Furthermore, the feedthrough having the glass according to the invention, in particular a battery or capacitor or supercapacitor feedthrough, is distinguished by a high thermal resistance, in particular a temperature change resistance, compared to prior art feedthroughs, in particular feedthroughs having polymers as sealing material. A hermetic seal may also be provided upon temperature changes or temperature switching.
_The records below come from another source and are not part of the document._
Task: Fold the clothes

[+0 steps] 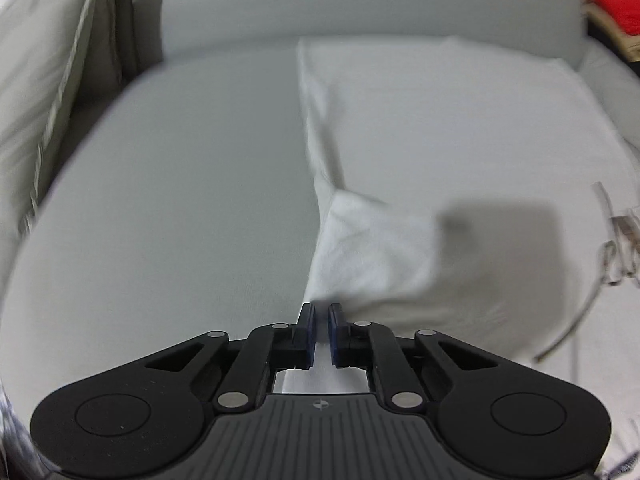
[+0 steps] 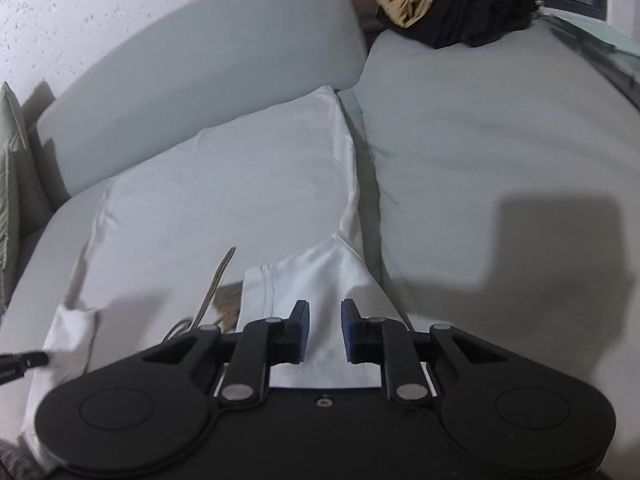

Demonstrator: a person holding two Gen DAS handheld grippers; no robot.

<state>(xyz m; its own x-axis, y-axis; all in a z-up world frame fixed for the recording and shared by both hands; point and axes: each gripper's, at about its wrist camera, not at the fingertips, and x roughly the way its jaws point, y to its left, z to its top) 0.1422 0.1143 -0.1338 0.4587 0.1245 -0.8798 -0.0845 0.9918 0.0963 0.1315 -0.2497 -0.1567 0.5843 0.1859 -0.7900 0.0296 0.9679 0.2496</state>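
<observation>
A white T-shirt (image 1: 440,128) lies spread on a pale grey sofa seat (image 1: 180,200). My left gripper (image 1: 321,309) is shut on the shirt's left sleeve (image 1: 372,252), which is lifted and pulled towards me. In the right wrist view the shirt (image 2: 240,184) lies ahead, and its right sleeve (image 2: 320,280) runs between the fingers of my right gripper (image 2: 324,305). The right jaws stand slightly apart, and the cloth lies between them without being pinched. The left gripper's tip (image 2: 24,360) shows at the far left, on the other sleeve.
A pile of red, tan and black clothes (image 2: 452,4) sits at the back right of the sofa. The backrest cushion (image 2: 200,60) runs behind the shirt. A pale pillow (image 1: 44,80) stands at the left. The collar's label (image 2: 228,300) shows near the right gripper.
</observation>
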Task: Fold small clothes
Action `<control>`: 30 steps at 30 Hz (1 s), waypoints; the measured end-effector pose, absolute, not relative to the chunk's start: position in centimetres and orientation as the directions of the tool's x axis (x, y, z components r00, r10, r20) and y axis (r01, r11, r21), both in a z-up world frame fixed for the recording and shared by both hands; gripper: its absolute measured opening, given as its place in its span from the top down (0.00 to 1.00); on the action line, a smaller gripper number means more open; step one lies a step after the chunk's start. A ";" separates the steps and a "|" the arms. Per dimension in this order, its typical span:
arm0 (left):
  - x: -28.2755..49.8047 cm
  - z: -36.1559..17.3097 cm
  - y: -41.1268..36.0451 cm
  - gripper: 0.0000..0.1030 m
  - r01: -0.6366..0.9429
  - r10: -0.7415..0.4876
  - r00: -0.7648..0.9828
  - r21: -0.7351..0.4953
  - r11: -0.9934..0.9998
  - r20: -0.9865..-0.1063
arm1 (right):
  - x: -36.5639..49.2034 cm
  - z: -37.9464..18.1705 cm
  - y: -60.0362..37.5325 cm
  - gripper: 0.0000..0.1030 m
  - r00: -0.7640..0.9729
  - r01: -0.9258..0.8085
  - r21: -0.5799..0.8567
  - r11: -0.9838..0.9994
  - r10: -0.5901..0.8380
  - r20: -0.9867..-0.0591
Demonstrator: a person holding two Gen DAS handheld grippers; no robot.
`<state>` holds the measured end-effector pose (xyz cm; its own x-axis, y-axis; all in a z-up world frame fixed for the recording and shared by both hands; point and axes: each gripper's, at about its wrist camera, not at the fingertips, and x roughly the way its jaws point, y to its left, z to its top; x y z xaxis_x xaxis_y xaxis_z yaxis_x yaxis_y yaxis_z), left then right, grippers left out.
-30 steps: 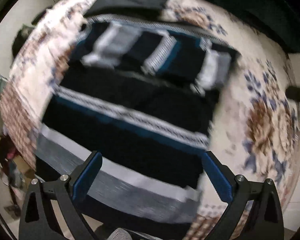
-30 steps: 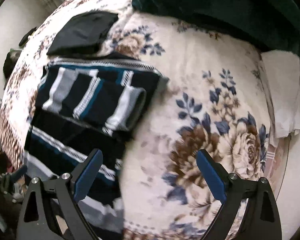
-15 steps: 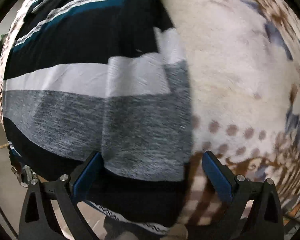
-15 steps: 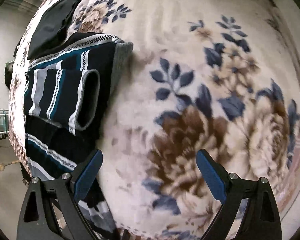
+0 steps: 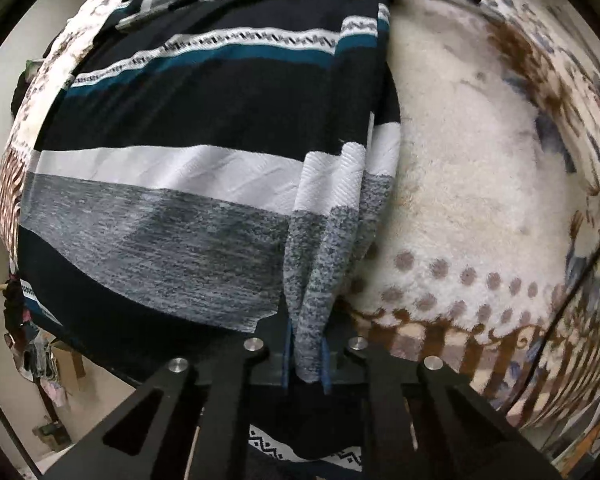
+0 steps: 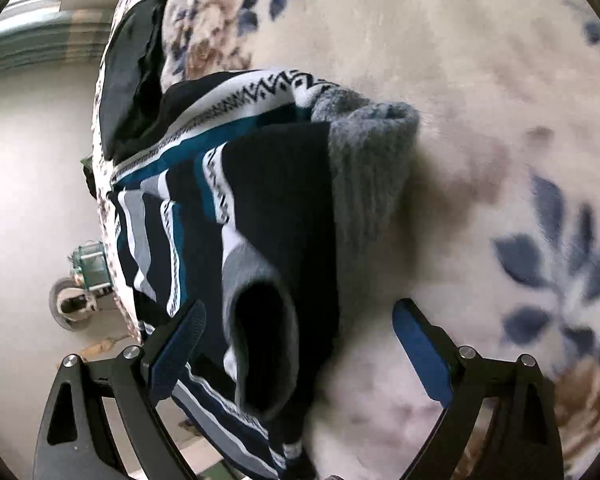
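Note:
A knitted sweater striped in navy, teal, white and grey lies flat on a floral bedspread. My left gripper points straight down at the sweater's right edge, its jaws closing tight on a pinched fold of the grey band. In the right wrist view the same sweater shows its grey ribbed end and a folded-in sleeve with its open cuff. My right gripper stands open low over that cuff and the sweater's edge, with its pads off the cloth.
A folded black garment lies on the bed beyond the sweater. The bed's edge runs along the left, with the floor, a wheeled object and clutter below. A thin dark cable crosses the right side.
My left gripper came down at the sweater's right edge and went from wide open to shut on a fold of it. The right gripper dropped and tilted down toward the cuff, staying open.

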<state>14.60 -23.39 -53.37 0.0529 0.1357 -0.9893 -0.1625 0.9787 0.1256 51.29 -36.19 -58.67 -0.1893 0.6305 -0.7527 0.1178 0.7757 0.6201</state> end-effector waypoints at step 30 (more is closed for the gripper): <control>13.7 -42.5 -1.9 0.93 -0.509 0.095 0.219 -0.031 0.860 -0.971 | 54.5 -43.9 -12.4 0.83 -0.140 -0.033 0.464 0.885 0.455 -0.879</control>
<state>13.70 -1.94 -42.49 0.2189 0.0951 -0.9711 -0.5092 0.8601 -0.0306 54.48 -12.36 -43.94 -0.1400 0.4553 -0.8793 -0.0327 0.8854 0.4637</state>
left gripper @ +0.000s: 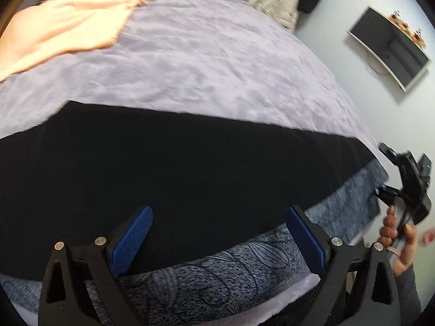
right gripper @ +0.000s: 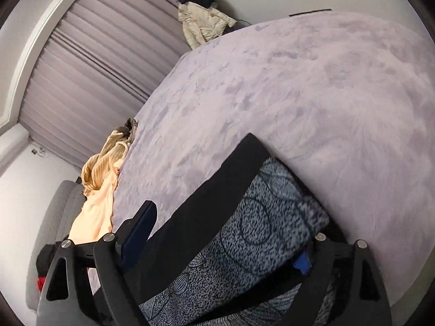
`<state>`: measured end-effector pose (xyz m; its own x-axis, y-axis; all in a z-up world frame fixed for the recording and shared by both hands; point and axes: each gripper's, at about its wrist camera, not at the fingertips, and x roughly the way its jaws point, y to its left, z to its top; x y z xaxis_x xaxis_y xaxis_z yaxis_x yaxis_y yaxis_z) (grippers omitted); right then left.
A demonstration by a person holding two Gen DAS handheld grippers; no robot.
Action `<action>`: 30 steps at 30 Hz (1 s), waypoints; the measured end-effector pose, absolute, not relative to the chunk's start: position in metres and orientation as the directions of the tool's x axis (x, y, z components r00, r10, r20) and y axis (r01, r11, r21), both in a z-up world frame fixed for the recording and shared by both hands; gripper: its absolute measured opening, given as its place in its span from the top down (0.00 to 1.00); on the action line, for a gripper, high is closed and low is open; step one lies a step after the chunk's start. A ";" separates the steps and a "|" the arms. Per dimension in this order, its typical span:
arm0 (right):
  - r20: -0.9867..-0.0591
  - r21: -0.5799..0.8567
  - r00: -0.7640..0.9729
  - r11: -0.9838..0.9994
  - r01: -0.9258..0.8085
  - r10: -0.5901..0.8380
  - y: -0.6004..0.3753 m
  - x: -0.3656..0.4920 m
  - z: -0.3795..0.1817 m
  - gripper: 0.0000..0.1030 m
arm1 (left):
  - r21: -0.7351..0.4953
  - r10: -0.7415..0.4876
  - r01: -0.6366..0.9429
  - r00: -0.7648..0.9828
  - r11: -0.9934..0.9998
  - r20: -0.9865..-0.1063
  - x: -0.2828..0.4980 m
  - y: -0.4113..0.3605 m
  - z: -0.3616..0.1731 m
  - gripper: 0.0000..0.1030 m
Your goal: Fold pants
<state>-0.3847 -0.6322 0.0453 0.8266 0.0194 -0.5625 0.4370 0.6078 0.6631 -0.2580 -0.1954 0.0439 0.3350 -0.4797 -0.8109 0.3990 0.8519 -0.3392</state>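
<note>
Black pants [left gripper: 168, 163] laid flat on a lilac bedspread [left gripper: 204, 62], over a grey patterned garment [left gripper: 217, 279].

Left gripper [left gripper: 217, 239]: blue-padded fingers [left gripper: 133, 241] wide apart above the pants' near edge, nothing pinched between them. Right gripper [right gripper: 217, 247]: fingers spread, both the pants and the patterned garment lying between them, its right pad partly hidden by the cloth; any contact cannot be judged.
</note>
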 end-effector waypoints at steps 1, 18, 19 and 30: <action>-0.552 0.651 0.833 0.646 0.398 0.043 -0.632 -0.381 0.051 0.15 | -0.339 -0.476 0.385 0.351 0.858 -0.806 -0.259 -0.192 0.045 0.04; -0.649 0.699 0.479 0.711 0.071 0.591 -0.688 -0.309 0.030 0.09 | -0.234 -0.329 0.277 0.379 0.932 -0.865 -0.245 -0.194 0.027 0.04; -0.717 0.633 0.440 0.769 0.087 0.541 -0.680 -0.304 0.028 0.43 | -0.223 -0.320 0.276 0.383 0.935 -0.867 -0.245 -0.195 0.027 0.04; -0.748 0.413 0.592 0.909 0.061 0.300 -0.620 -0.364 0.129 0.92 | -0.275 -0.364 0.277 0.357 0.921 -0.860 -0.237 -0.195 0.044 0.04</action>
The hermetic seal ensures that no liquid, in particular battery fluid, can escape and/or moisture can penetrate into the housing. For the purposes of the present invention, hermetic seal means a helium leak rate of 1 bar differential <1×10^-8mbar ls^-1Preferably, it is<1×10^-9mbar ls^-1。
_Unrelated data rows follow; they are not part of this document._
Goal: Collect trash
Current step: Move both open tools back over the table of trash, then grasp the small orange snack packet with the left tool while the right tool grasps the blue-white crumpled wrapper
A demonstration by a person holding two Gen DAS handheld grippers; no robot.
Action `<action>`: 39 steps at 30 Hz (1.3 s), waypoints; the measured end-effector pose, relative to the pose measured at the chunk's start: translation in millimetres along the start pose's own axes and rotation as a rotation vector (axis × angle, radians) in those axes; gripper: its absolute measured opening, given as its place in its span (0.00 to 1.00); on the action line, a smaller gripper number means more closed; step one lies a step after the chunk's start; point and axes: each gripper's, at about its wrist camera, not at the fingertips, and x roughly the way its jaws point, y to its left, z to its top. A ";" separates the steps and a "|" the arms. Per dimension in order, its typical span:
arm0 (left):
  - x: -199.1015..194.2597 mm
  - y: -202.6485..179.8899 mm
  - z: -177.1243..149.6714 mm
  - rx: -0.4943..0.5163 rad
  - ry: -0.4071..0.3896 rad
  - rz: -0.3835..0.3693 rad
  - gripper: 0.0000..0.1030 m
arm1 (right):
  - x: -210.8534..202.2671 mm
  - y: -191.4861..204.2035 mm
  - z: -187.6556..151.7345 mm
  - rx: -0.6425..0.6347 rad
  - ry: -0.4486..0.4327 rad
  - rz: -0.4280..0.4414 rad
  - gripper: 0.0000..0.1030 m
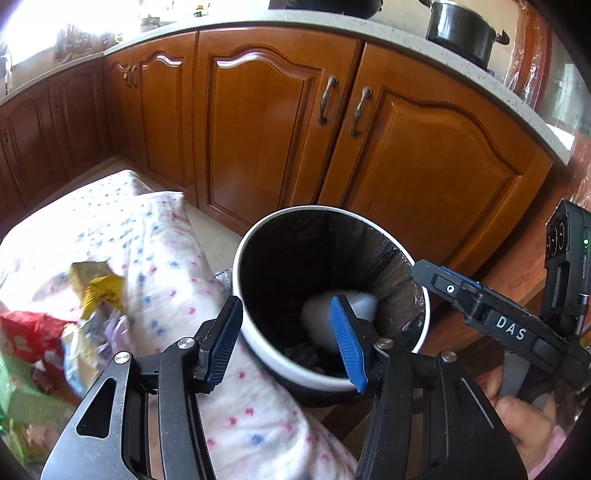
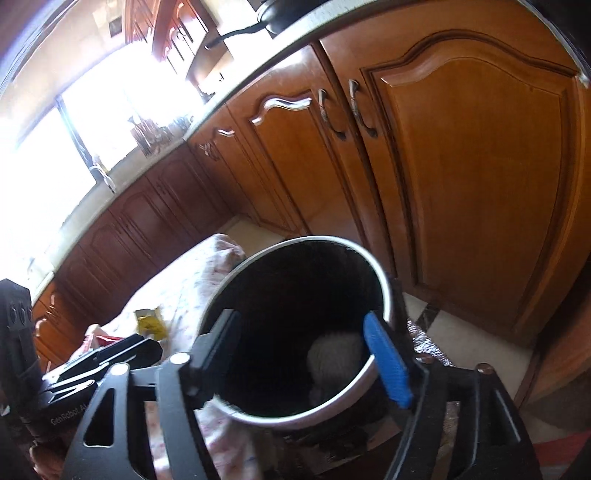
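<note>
A white-rimmed trash bin (image 1: 258,334) with a black liner stands by the table; it also shows in the right wrist view (image 2: 384,280). A white crumpled piece (image 1: 364,304) lies inside it, also seen in the right wrist view (image 2: 332,354). My left gripper (image 1: 286,339) is open and empty above the bin's near rim. My right gripper (image 2: 314,354) is open and empty over the bin mouth; it shows at the right in the left wrist view (image 1: 491,314). Yellow (image 1: 99,288), red (image 1: 26,332) and green wrappers lie on the cloth at left.
A table with a white dotted cloth (image 1: 166,266) sits left of the bin. Wooden cabinet doors (image 1: 424,166) stand behind the bin under a pale countertop (image 1: 406,33) with a black pot (image 1: 461,33). Tiled floor (image 2: 472,339) lies to the right.
</note>
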 end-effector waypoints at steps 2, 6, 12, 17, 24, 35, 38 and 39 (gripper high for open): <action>-11.2 5.1 -5.8 -0.012 -0.014 0.003 0.54 | -6.0 7.5 -7.5 0.008 -0.012 0.025 0.87; -33.8 20.2 -21.1 -0.044 -0.042 0.019 0.58 | -14.8 26.4 -23.7 0.005 -0.028 0.066 0.87; -66.6 52.7 -50.4 -0.104 -0.064 0.069 0.60 | -18.9 55.0 -47.5 -0.006 -0.019 0.118 0.88; -92.5 85.3 -68.1 -0.171 -0.084 0.113 0.60 | -16.0 74.6 -61.7 -0.021 0.010 0.144 0.88; -117.2 123.6 -89.3 -0.240 -0.114 0.171 0.63 | -9.4 103.0 -77.2 -0.051 0.042 0.178 0.88; -135.5 159.7 -112.5 -0.303 -0.119 0.217 0.65 | 12.9 137.8 -82.5 -0.101 0.100 0.228 0.88; -134.4 166.2 -112.2 -0.312 -0.114 0.207 0.66 | 22.4 145.7 -80.4 -0.108 0.117 0.239 0.88; -134.1 168.4 -111.6 -0.315 -0.113 0.207 0.66 | 25.9 148.8 -79.4 -0.111 0.123 0.241 0.88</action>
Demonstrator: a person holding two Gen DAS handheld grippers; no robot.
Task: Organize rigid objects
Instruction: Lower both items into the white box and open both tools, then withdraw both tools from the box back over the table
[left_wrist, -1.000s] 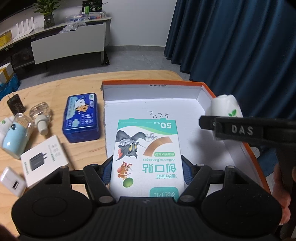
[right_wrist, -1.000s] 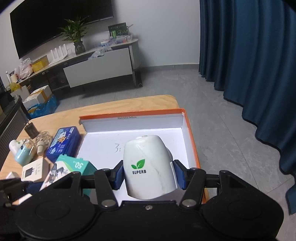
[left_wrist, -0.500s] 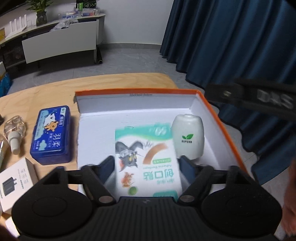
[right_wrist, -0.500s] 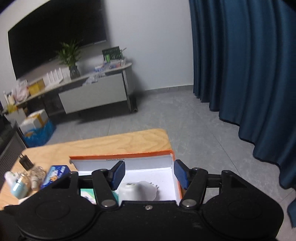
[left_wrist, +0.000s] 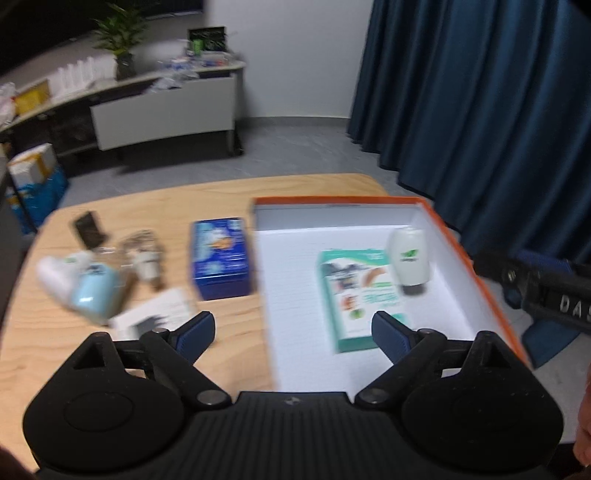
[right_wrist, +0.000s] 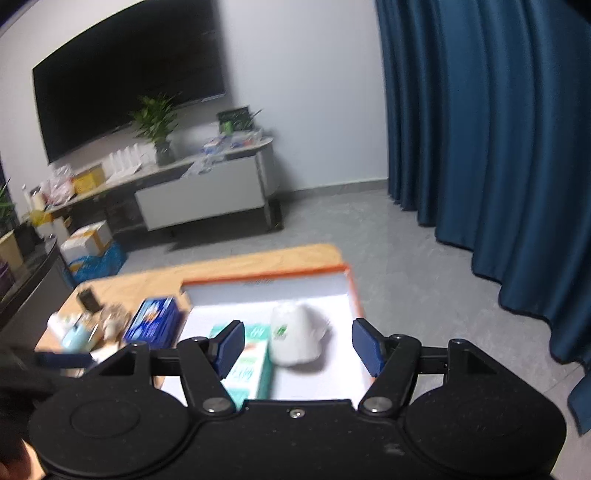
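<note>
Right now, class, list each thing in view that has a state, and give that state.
Orange box: open, lidless.
Bandage box: lying flat inside it.
White bottle: inside, beside the bandage box.
Blue tin: shut, on the table.
Left tongs: opening, empty.
Right tongs: opening, empty.

We hold left tongs (left_wrist: 293, 334) tilted down over desk (left_wrist: 147, 206), jaws spread wide and opening, nothing between blue pads (left_wrist: 195, 330). Right tongs (right_wrist: 297, 347) also tilted down over desk, jaws parted and opening, gripping nothing. Right tongs' black body shows right of left tongs; bit of our hand (left_wrist: 583, 432) beneath.
</note>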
Furthermore, the joining glass, the joining connection and/or the feedthrough, in particular the capacitor and/or the supercapacitor and/or the battery feedthrough, have a sufficient chemical resistance, in particular with respect to water and at least the nonaqueous electrolyte of interest.
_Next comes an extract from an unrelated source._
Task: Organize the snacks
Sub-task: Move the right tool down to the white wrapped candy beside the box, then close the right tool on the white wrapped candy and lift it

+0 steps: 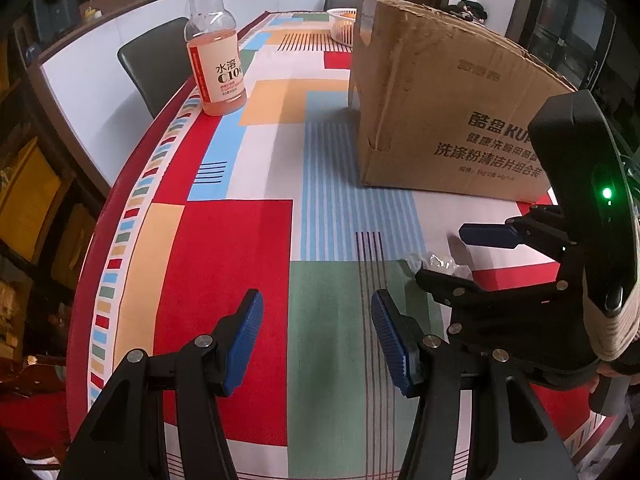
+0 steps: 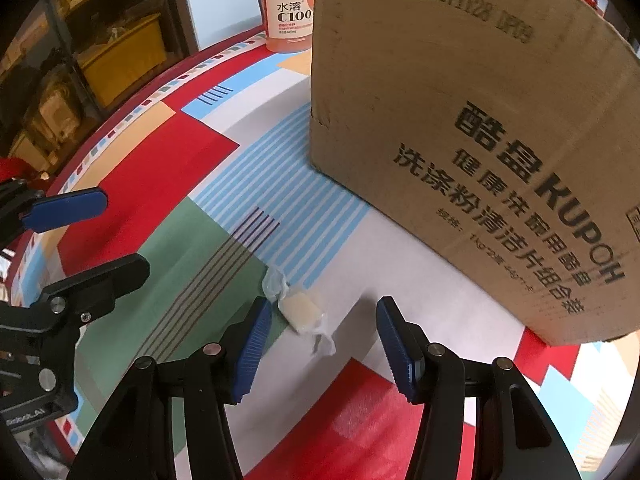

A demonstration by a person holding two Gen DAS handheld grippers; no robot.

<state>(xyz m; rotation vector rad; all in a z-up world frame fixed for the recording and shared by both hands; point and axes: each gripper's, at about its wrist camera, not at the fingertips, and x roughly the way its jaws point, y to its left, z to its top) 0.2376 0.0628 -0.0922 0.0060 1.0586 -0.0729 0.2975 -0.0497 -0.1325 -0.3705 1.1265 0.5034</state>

The feedthrough with the glass composition or bonding glass according to the invention can be used in electrical devices, in particular storage devices, in particular batteries, preferably battery cells. The housing of the battery cell is preferably made of the same material as the base body of the feedthrough, in particular a light metal. The base body is preferably part of a battery housing in the battery cell. Preferably, the battery is a lithium ion battery.

The battery and/or capacitor and/or supercapacitor may comprise, inter alia, an aqueous or non-aqueous electrolyte. The non-aqueous electrolyte may be based in particular on carbonates, in particular a mixture of carbonates. The carbonate mixture may include ethylene carbonate mixed with dimethyl carbonate along with an electrolyte salt (e.g., LiPF)₆). Such an electrolyte is for example the commonly known battery electrolyte LP 30. Another class of known battery electrolytes includes adipic acid and ammonia in addition to water. The bonded glass according to the present invention was tested for its resistance to water and electrolyte.

In table 1, first, examples of compositions of the bonding glass according to the invention based on oxides in mol% are given, wherein AB stands for examples of bonding glasses according to the invention.

In table 2, a bonding glass not according to the present invention was investigated as a comparative example, where VG represents a comparative example.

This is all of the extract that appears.